Anti-counterfeit laws to limit access to ARVs

East African countries risk not attaining the millennium development goal (MDG) on universal treatment of people living with HIV and AIDS, malaria and other diseases if the region’s parliament adopts the anti-counterfeits policy and bill currently under consideration.

Civil society representatives, government officials and intellectual property experts warn that the region would not meet MDG if it adopted the proposed policy and bill as they would block the production and importation of generic medicines used by healthcare services to treat diseases.

The countries affected are Uganda, Tanzania, Rwanda, Burundi and Kenya.

The draft bill and policy could erode recent gains in scaling up treatment of people living with HIV and AIDS, said Tenu Avafia, policy specialist on intellectual property, trade and HIV and AIDS at the United Nations Development Programme (UNDP).

He spoke to IPS at a regional meeting hosted by the Open Society Institute, Health Action International Africa (HAI Africa) and the UNDP at the end of last month to discuss the proliferation of anti-counterfeit goods legislation in the East African Community (EAC) and its implications for public health and development.

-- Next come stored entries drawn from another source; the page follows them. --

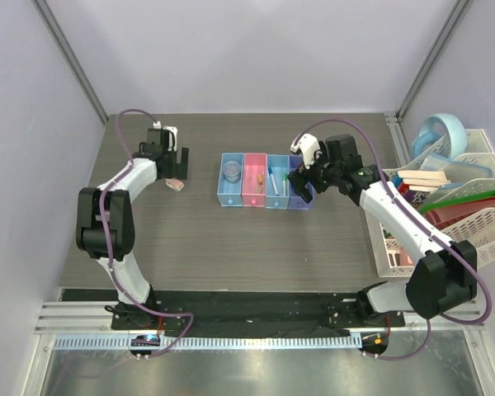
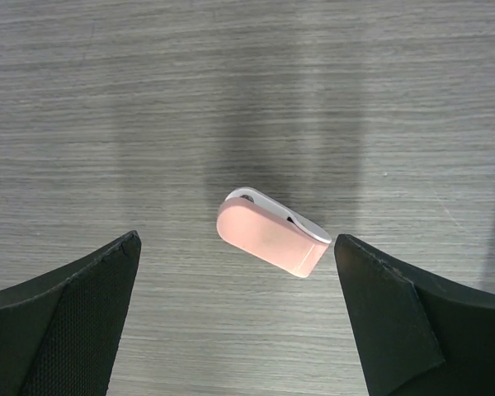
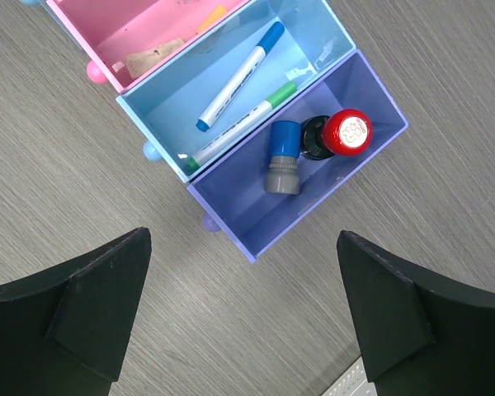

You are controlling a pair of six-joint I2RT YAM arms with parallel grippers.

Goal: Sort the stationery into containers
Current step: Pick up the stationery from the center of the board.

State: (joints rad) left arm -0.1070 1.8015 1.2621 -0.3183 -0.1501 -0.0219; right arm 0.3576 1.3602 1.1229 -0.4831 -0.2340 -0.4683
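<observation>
Left gripper: jaws spread wide, grasping nothing. The pink eraser lies on the table directly beneath it, between the two fingers and clear of both.

Right gripper: jaws likewise spread, empty. Just ahead of it sits the dark blue bin, holding the red-capped bottle and a blue-and-grey cylinder. The light blue bin beyond holds the blue-capped pen and the green-tipped pen.
</observation>
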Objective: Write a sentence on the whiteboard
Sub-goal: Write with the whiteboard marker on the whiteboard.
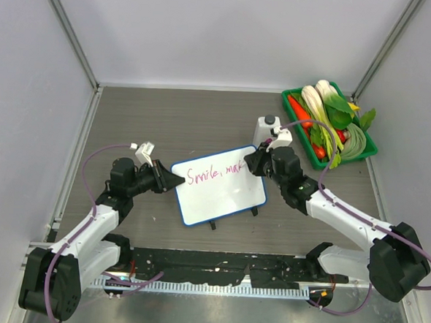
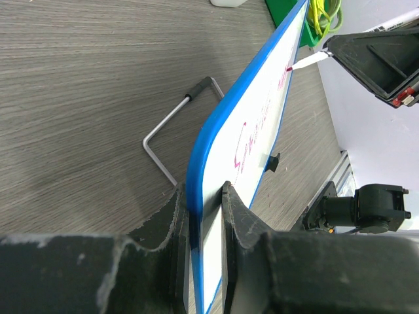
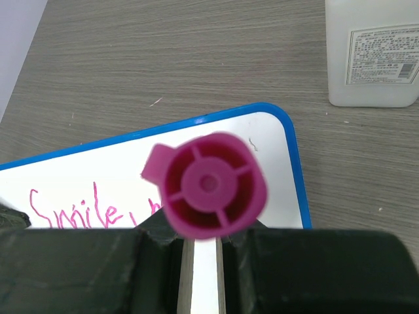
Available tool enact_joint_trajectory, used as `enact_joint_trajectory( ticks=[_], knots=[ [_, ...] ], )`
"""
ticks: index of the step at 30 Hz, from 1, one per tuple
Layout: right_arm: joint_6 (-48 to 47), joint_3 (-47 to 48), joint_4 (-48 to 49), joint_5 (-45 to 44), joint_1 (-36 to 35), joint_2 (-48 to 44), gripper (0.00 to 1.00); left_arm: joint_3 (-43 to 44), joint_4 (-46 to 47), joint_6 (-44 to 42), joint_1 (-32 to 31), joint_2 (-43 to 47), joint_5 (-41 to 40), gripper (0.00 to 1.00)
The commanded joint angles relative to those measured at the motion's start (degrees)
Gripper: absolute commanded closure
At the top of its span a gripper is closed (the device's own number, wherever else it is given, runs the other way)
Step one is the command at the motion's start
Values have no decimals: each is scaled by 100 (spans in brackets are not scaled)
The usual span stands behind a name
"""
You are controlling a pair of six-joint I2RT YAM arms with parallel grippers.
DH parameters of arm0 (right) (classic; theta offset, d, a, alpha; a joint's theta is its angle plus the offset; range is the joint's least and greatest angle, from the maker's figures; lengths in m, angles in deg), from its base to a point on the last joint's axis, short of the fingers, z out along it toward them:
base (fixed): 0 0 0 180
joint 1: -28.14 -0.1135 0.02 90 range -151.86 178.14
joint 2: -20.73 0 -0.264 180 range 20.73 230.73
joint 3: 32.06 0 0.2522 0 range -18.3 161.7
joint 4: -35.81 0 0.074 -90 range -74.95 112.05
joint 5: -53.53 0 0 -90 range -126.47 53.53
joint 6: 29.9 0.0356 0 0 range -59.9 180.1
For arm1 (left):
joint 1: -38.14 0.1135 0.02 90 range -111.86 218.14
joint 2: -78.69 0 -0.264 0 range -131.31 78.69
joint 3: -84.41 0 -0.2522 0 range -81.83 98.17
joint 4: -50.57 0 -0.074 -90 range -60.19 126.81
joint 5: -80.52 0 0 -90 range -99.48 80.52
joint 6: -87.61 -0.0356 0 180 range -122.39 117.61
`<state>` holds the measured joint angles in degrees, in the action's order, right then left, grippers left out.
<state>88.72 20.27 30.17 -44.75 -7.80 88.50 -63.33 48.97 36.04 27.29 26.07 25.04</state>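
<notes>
The whiteboard (image 1: 220,200), white with a blue rim, stands tilted on the table between the two arms. My left gripper (image 1: 172,181) is shut on its left edge; in the left wrist view the fingers (image 2: 239,216) pinch the blue rim (image 2: 196,163). My right gripper (image 1: 258,163) is shut on a pink marker (image 3: 213,186), whose tip (image 2: 291,67) touches the board's upper right part. The sentence (image 1: 213,173) reads "Smile, mak" in pink, and its start shows below the marker (image 3: 72,208).
A white bottle (image 1: 266,129) stands just behind the board's right corner. A green tray (image 1: 287,98) of vegetables sits at the back right. The board's wire foot (image 2: 170,124) rests on the table behind it.
</notes>
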Motion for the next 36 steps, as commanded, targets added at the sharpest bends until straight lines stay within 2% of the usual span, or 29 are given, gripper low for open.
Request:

“In the last four or five years we have made great strides in scaling up treatment. We managed to have three million people globally on treatment by 2007. By the end of last year there were four million people on treatment.

To have legislation that would restrict use of generic medicines in the region, particularly ARVs (antiretrovirals), would have the effect of stifling the great progress that has been made on MDG six,” he said.

MDG six aims at halting the spread of HIV and AIDS by 2015 and achieve universal access to treatment for HIV and AIDS by 2010.

Health problems

It also aims at halting and reversing the spread of malaria and tuberculosis by 2015.

Avafia told IPS that the Anti-Counterfeit Act of 2008 in Kenya, the Counterfeit Goods Bill in Uganda and now the EAC Anti-Counterfeits Bill would cause public health problems by limiting local production and importation of generic medicines.

“Apart from HIV and AIDS, we also feel that there are other health-related MDGs of which the attainment could possibly be endangered by legislation that impede access to medicines,” he added.

Sangeeta Shashikant, a legal advisor with Third World Network (TWN), told IPS that the EAC bill seems to reduce every generic medical product to a counterfeit.

“The definition states (counterfeits) are substantially identical copies of the protected goods (produced) without the authority of the owner of the intellectual property rights of the protected goods. This is dangerous for countries that depend on generics in the healthcare system” she said. TWN is “an independent non-profit international network of organisations and individuals involved in issues relating to development, Third World and North-South affairs”.

This definition flies in the face of the gains won by developing countries in the World Trade Organisation’s Doha Declaration that confirmed the Trade-Related Aspects of Intellectual Property Rights (TRIPS) agreement’s allowance of parallel importation to address public health problems.